- _Required work_:
Starting at the first line of the records and stopping at the line that contains "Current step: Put", transcribe every line exactly and leave out the pictures.

Recorded data
☆ ☆ ☆ ☆ ☆ ☆ ☆
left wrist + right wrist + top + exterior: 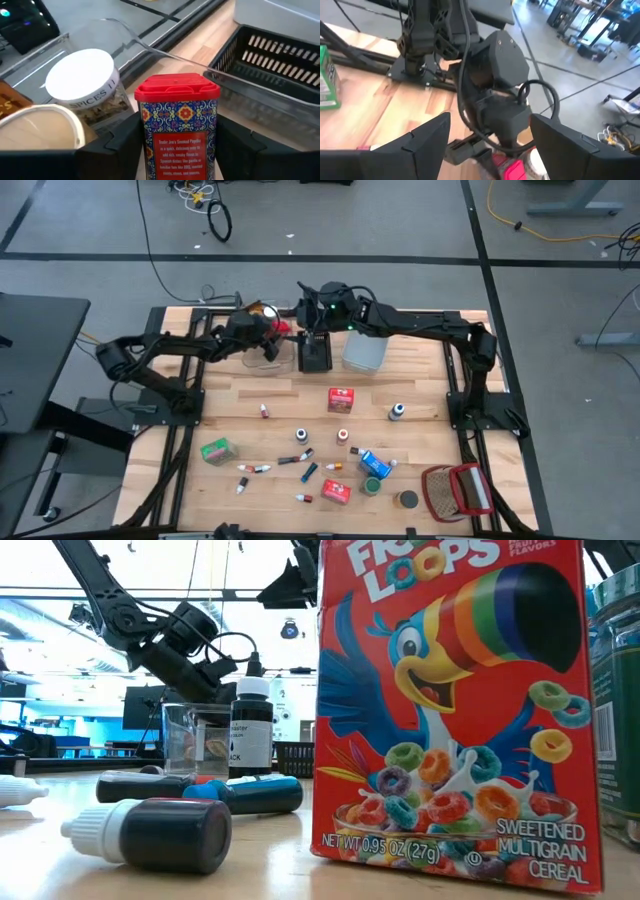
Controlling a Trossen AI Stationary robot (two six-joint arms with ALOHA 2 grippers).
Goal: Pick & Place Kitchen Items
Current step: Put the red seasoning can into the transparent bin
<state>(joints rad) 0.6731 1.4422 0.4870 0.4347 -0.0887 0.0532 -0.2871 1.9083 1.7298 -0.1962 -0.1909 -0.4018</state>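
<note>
while the froot loops box fills the low view at the front edge of the counter, dark food-colouring tubes lie tipped over just beside it, and one black-capped bottle stands upright a little beyond them. farther back from that cereal box, more small groceries sit scattered across the wood: a red box, a green box, a blue box. past all that, at the far edge, the clear bin is where the action is. left tool is over it, fingers pinching a red-lidded paprika tin upright between them, right above a white-lidded spice jar already lying in the bin. black bin sits just beside the clear one. right tool hangs near there too, fingers spread wide, holding nothing, looking straight at the left arm's wrist.
</note>
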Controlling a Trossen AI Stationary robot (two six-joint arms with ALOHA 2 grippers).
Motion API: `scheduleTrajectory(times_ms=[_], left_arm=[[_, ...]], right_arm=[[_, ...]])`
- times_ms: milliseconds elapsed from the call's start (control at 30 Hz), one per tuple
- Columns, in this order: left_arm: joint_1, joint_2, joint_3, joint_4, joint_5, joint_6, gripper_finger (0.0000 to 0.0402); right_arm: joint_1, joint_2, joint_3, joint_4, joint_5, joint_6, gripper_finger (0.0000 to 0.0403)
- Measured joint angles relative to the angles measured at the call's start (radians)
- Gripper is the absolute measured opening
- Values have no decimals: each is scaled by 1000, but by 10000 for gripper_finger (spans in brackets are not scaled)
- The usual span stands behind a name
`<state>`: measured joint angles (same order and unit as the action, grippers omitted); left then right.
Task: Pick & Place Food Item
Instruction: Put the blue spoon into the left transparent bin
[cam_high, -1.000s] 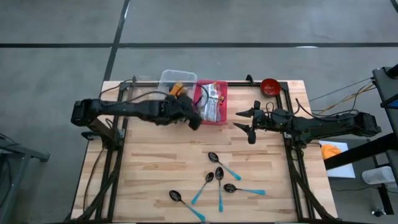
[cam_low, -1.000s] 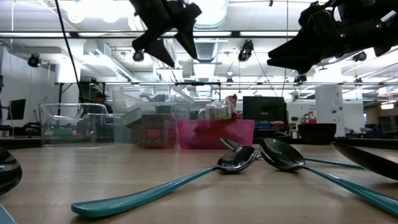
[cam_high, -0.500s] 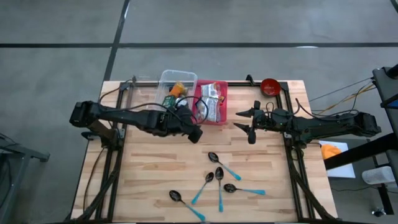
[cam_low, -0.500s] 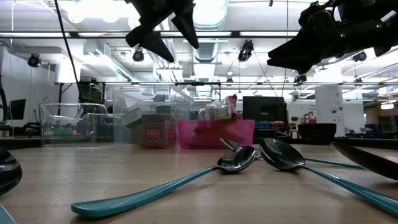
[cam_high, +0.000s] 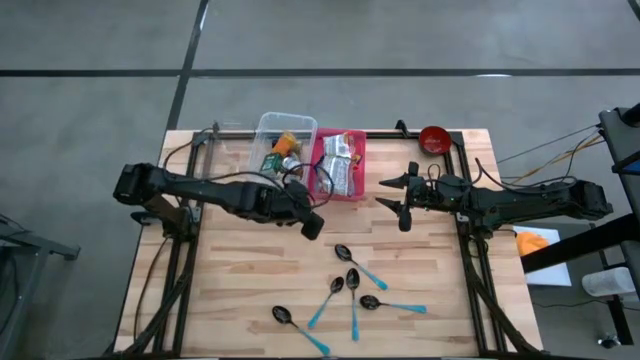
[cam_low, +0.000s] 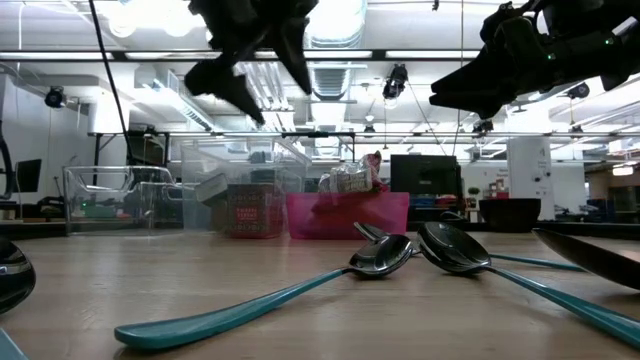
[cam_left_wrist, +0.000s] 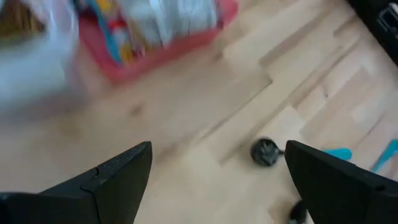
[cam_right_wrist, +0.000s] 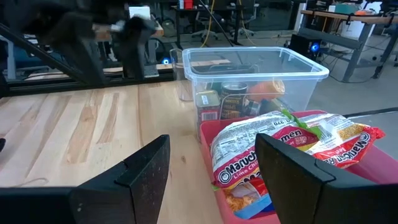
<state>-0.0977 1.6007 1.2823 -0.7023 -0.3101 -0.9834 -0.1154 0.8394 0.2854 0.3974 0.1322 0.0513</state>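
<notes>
Hanging over the bare wood of the bench, just in front of the clear tub and the pink tray, the left gripper has its jaws spread wide and holds nothing. The food sits at the back: small packs in the clear tub, noodle packets piled in the pink tray beside it. To do this step well, I think the arm should line up right over one packet, come straight down, and squeeze its middle, not a floppy corner. The right gripper waits beside the tray, jaws also apart and empty. Blue-handled spoons lie near the front, well away.
</notes>
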Motion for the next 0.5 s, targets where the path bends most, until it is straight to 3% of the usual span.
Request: scheduleTrajectory(times_ms=[167,300,400,500], left_arm=[[-28,0,-80,-17,48,-416,370],[-86,0,-158,8,170,-782,370],[-151,0,-215,115,256,-953,370],[-214,0,-252,184,263,-1100,370]], right_arm=[[0,0,0,0,0,0,235],[0,0,0,0,0,0,235],[0,0,0,0,0,-1,235],[0,0,0,0,0,-1,235]])
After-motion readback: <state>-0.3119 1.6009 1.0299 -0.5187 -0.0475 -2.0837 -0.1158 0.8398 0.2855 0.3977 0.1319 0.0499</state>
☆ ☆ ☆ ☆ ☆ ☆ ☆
- _Problem solution_:
left wrist + right wrist + top + exterior: 
Controlling a Trossen AI Stationary robot (two six-joint arms with ALOHA 2 grippers).
Goal: Pick & Place Kitchen Items
Current step: Put the red seasoning can into the transparent bin

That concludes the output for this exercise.